If you don't want Oblate to add a ``__repr__`` to schema, set :attr:`SchemaConfig.add_repr` to
``False``. When this is done, no ``__repr__`` would be added by Oblate and Python's default ``__repr__``
would be used.

See :ref:`guide-config-schema-config` for information on manipulating schema configuration.

.. _guide-schema-frozen-schemas:

Frozen Schemas
--------------

Frozen schemas are schemas whose fields cannot be updated once initialized. In other
words, these schemas are marked as read only.

In order to mark a schema as "frozen", the :attr:`SchemaConfig.frozen` attribute is set
to ``True``. Whenever a field is attempted to be updated, a :exc:`FrozenError` is raised.

Example::

    class User(oblate.Schema):
        id = fields.Integer()
        username = fields.String()

        class Config(oblate.SchemaConfig):
            frozen = True

    user = User({'id': 1, 'username': 'test'})
    user.update({'id': 2})  # FrozenError: User schema is frozen and cannot be updated.
    user.id = 1  # FrozenError: User schema is frozen and cannot be updated.

Individual fields can be marked as frozen too :ref:`in a similar fashion <guide-fields-frozen-fields>`.

.. _guide-schema-passing-unknown-fields:

Passing unknown fields
----------------------

You can dictate the behaviour when passing invalid or extra fields to the schema. By default, validation
error is raised when this is done.::

    class User(oblate.Schema):
        id = fields.Integer()
        username = fields.String()

    user = User({'id': 1, 'username': 'John', 'extra': '1'})  # Error

Error::

    oblate.exceptions.ValidationError:
    │
    │ 1 validation error in schema 'User'
    │
    └── In field extra:
        └── Invalid or unknown field.

This can be changed by setting the :attr:`SchemaConfig.ignore_extra` option to ``True``::

    class User(oblate.Schema):
        id = fields.Integer()
        username = fields.String()

        class Config(oblate.SchemaConfig):
            ignore_extra = True

    user = User({'id': 1, 'username': 'John', 'extra': '1'})  # extra fields silently ignored

``ignore_extra`` can be passed to :class:`Schema` initialization as keyword argument too. This
argument overrides the value defined in config. Updating the schema also supports this option.::

    user = User(data, ignore_extra=True)  # User.Config.ignore_extra ignored
    user.update(new_data, ignore_extra=True)
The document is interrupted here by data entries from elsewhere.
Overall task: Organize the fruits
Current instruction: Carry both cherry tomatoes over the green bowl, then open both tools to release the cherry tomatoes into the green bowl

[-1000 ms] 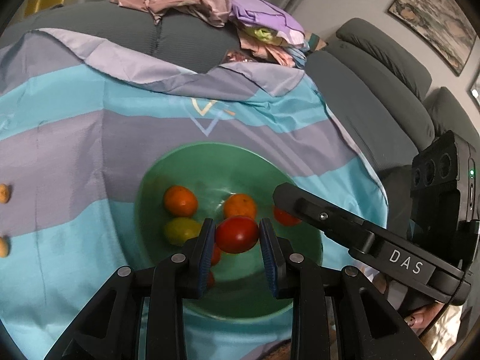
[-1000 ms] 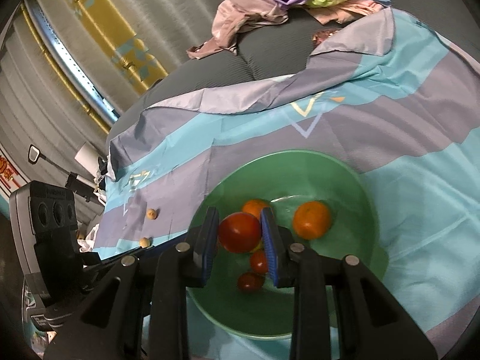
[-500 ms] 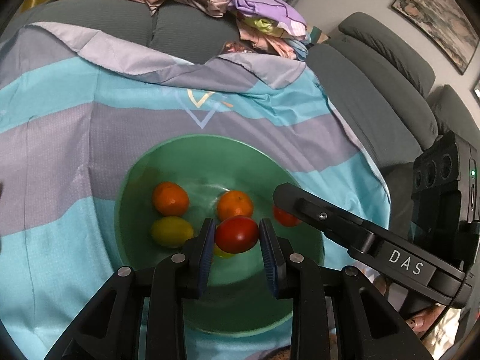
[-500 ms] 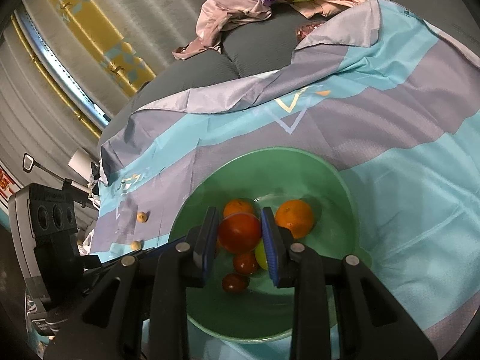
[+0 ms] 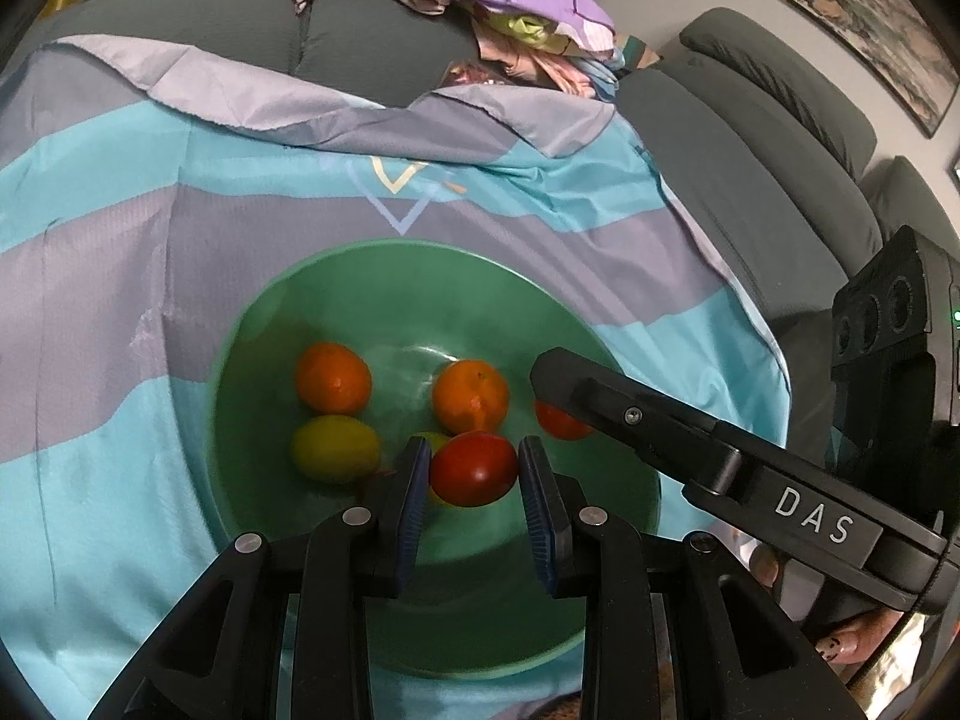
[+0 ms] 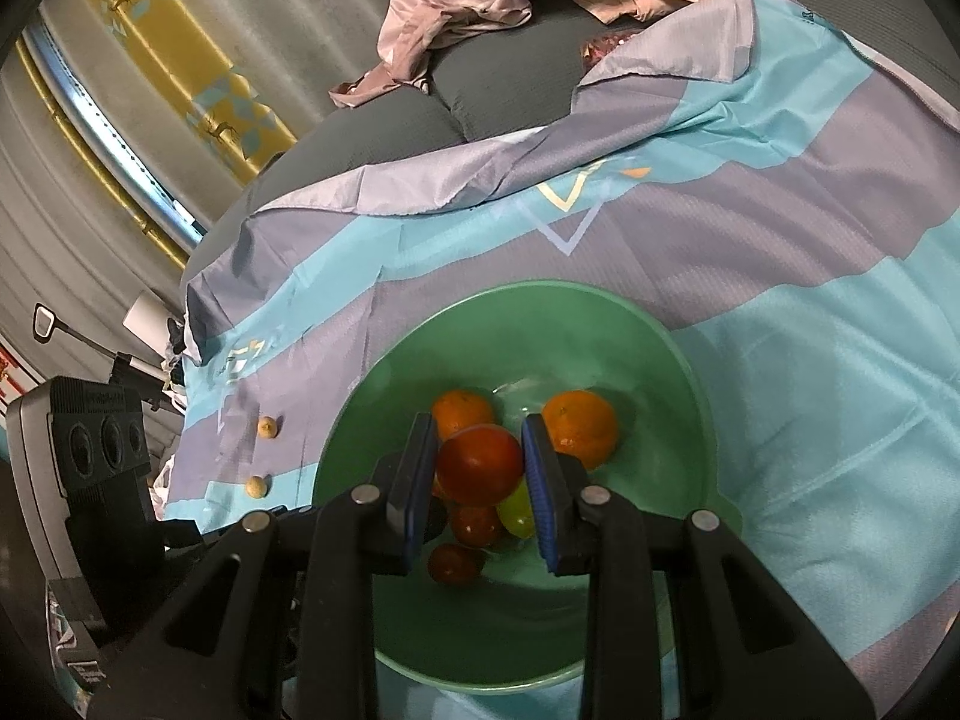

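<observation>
Since the earlier frames the green bowl has drifted toward the middle of the left wrist view, and the two small tan fruits on the cloth have slipped out of that view past its left edge. In the right wrist view the bowl sits a little lower and left than a second ago. Both grips look unchanged.

Left gripper: blue pads pressed on either side of a red tomato, held over the near half of the bowl. Jaws narrow, closed on the fruit.

Right gripper: same arrangement, pads clamped on a second red tomato, also above the bowl. One of its black fingers crosses the right side of the left wrist view, lettered DAS.

Bowl contents, left wrist view: two oranges toward the far side, a yellow-green fruit at left, and a red one partly hidden behind the right gripper's finger. The right wrist view adds two small red tomatoes low in the bowl beneath the held one.

Bowl rests on a striped teal and grey-lilac cloth spread over a grey sofa. Two small tan round fruits lie on the cloth, well left of the bowl in the right wrist view. Heap of crumpled clothes on the sofa back. Framed picture on the wall, upper right.
</observation>
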`<state>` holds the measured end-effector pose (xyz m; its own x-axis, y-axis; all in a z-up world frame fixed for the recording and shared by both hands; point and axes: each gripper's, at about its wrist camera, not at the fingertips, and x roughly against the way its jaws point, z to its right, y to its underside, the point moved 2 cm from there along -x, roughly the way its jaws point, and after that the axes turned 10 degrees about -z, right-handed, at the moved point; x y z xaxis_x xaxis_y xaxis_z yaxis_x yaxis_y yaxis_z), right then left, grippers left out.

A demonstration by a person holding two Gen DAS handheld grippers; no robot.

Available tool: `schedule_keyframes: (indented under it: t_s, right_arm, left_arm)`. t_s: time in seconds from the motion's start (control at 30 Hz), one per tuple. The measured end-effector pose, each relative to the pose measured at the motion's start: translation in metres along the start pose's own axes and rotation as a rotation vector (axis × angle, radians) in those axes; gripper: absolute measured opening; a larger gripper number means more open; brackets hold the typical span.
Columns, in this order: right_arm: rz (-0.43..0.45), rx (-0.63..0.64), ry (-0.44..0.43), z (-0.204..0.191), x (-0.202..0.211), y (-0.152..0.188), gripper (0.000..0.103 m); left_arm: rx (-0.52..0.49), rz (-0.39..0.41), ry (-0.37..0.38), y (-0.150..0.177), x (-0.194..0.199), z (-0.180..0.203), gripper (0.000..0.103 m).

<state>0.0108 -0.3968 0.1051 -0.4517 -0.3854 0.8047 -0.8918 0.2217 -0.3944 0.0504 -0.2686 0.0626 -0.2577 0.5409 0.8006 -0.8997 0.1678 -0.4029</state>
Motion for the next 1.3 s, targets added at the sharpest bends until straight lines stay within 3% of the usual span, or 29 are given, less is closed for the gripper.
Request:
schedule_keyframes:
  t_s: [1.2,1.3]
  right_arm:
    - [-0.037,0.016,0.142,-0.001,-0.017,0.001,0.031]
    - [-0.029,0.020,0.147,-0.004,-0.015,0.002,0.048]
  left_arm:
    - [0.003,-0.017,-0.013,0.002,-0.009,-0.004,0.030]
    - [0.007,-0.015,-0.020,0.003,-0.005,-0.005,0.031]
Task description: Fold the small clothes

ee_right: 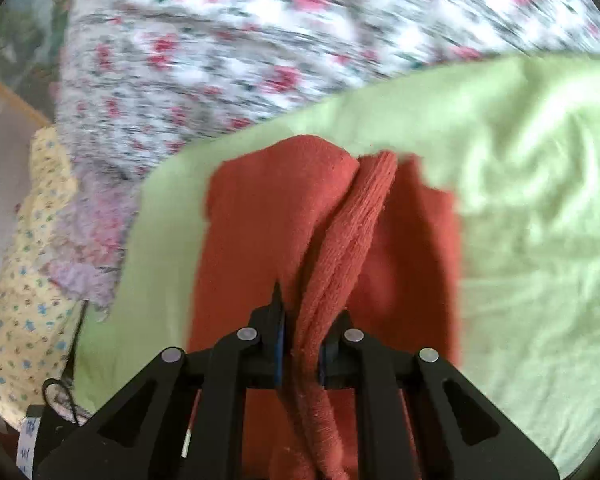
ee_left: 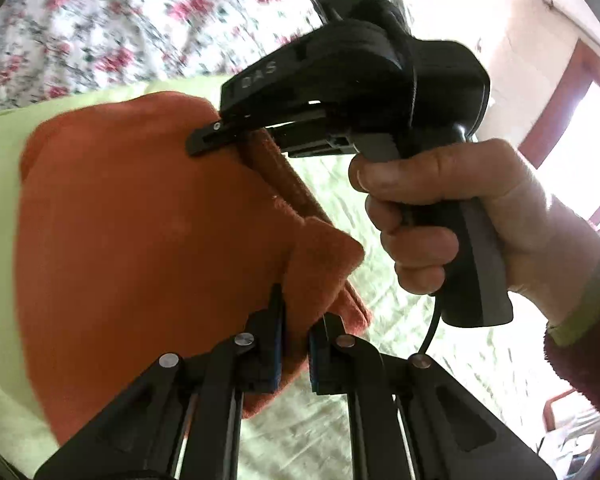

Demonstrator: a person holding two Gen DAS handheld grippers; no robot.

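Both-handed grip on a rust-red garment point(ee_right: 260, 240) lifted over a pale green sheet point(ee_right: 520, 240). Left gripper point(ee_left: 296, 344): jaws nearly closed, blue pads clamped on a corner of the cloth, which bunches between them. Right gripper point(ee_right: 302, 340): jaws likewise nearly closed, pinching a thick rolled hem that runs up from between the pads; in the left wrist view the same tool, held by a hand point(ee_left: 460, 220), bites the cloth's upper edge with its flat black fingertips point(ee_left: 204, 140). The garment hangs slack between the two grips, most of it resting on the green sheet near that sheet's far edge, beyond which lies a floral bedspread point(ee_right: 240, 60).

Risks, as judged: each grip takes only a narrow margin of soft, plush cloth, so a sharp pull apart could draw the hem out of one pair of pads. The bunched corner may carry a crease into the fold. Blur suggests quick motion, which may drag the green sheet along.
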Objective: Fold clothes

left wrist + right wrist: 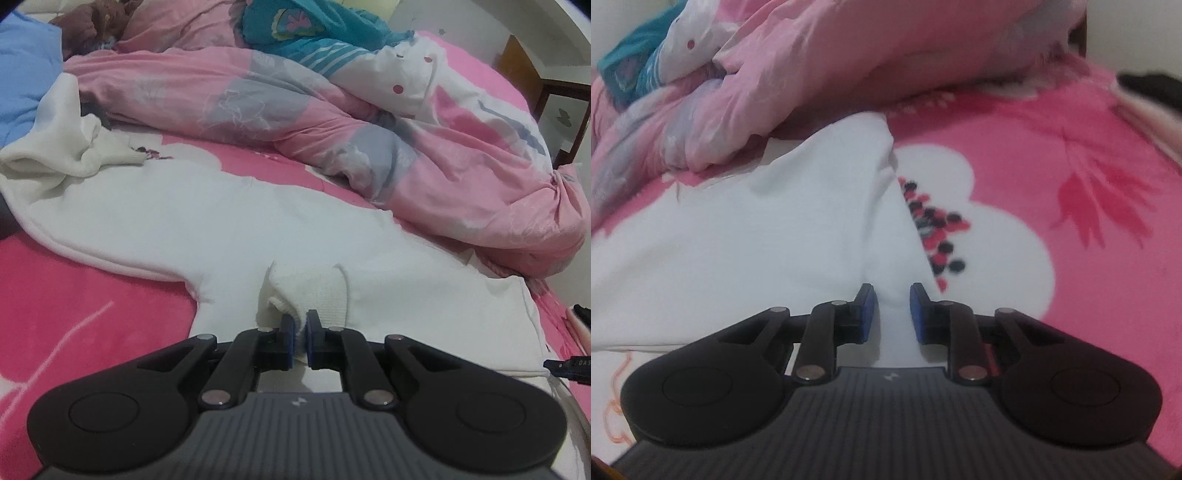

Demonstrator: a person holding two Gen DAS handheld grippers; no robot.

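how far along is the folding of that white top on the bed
Early on. Done: the white garment lies mostly spread on the pink blanket, though one end is still bunched. In hand: the left gripper is shut on its ribbed cuff, and the right gripper has a fabric ridge between its pads, which do not look closed on it. Left: no finished fold shows yet, so all of them.
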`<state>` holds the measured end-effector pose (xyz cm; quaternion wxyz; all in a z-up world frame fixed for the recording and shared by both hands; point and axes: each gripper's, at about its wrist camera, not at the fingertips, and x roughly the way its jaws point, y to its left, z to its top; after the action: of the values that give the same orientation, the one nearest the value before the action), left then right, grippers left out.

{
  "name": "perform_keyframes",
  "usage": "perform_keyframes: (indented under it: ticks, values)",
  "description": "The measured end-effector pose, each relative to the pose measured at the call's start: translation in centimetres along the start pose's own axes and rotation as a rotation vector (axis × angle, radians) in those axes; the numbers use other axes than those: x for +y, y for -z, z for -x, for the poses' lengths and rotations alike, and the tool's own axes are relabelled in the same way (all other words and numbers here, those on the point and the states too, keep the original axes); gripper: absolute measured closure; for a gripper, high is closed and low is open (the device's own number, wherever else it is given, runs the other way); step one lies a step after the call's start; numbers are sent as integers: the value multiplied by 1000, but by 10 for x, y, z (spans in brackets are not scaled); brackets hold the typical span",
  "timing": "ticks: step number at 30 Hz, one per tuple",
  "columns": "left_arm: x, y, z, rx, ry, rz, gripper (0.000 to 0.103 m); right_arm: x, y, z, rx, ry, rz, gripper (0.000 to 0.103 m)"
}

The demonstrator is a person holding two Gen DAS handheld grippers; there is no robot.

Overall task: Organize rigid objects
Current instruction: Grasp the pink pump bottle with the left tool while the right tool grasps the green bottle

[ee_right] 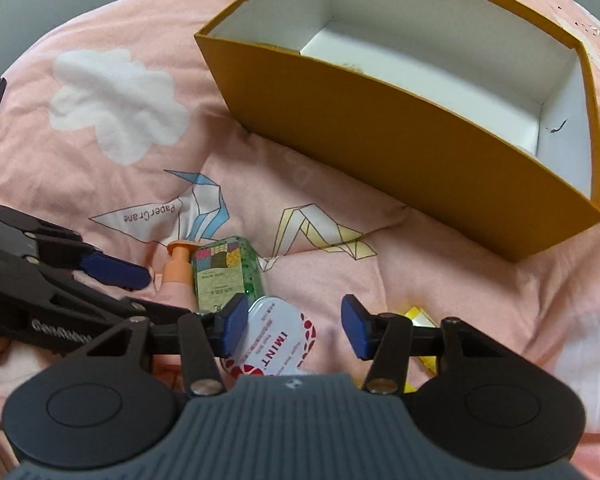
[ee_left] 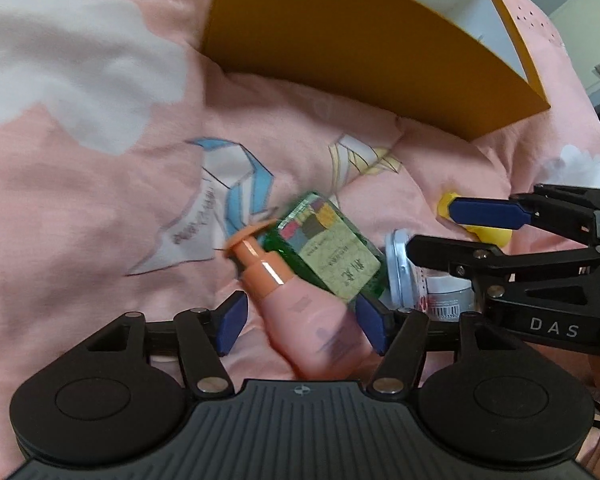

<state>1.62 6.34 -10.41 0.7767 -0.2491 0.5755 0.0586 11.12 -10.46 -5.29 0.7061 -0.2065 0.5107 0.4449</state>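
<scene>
Left wrist view is taken first, read from its left edge to its right. Pink bedding (ee_left: 100, 200) printed with clouds and paper cranes fills the left of the frame. At lower centre the left claw (ee_left: 300, 322) is seen with its blue pads spread, and the pink pump bottle (ee_left: 316, 328) lies between them; no pad is seen pressing on it, so the claw is judged open around the bottle and not gripping it. The bottle's long axis runs from the claw's base toward the upper left, pump head farthest away. Just right of the bottle the green box (ee_left: 332, 256) lies touching it, on a crossing diagonal. Further right the round tin (ee_left: 400, 272) stands on edge beside the green box, under the right claw (ee_left: 440, 230), which reaches in from the right edge. A yellow item (ee_left: 484, 232) lies beyond it. The yellow cardboard box (ee_left: 380, 60) sits at upper right, well apart from the cluster.

In the right wrist view the left claw (ee_right: 140, 292) enters at the left edge. At lower centre the right claw (ee_right: 292, 330) is seen with jaws parted, the tin (ee_right: 276, 340) lying against its left pad only, with clear bedding before the right pad; it is judged open. The cardboard box (ee_right: 400, 152), empty as far as is visible, stands at upper right. Each claw is thus nearest its own object, and the box lies ahead and to the right of both.
</scene>
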Motion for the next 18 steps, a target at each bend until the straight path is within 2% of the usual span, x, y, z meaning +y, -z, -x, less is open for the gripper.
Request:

In both of these cases, the ``ignore_extra`` parameter takes priority over the value set for this
configuration in the schema config.

See :ref:`guide-config-schema-config` for information on manipulating schema configuration.

Hooks
-----

Hooks are methods provided by :class:`Schema` that are called by library that can be used to perform
some operation on some event.

All hook methods are named like ``__schema_<hook_name>__``. They don't do anything by default and
are meant to be overriden by subclasses.

Some of useful hooks are discussed in this guide and the rest are documented in API reference.

Operations after initialization
-------------------------------

``__schema_post_init__`` acts as a post initialization hook which is called when a schema is done
initializing (deserializing the passed data). This hook should generally be used instead of
standard ``__init__`` method.

Example::

    class Point(oblate.Schema):
        __slots__ = ('coordinate_tuple',)

        x = fields.Float()
        y = fields.Float()

        def __schema_post_init__(self):
            self.coordinate_tuple = (self.x, self.y)

``__slots__`` is added as all schemas are slotted by default. See :ref:`guide-schema-slotted-schemas`
for more information on this.

.. tip:: ``__schema_post_init__`` vs ``__init__``

    It is recommended to use ``__schema_post_init__`` instead of the standard ``__init__``
    function because:

    - It doesn't require any super class call unlike ``__init__``.
    - All fields can be accessed as it is called *after* raw data is successfully processed.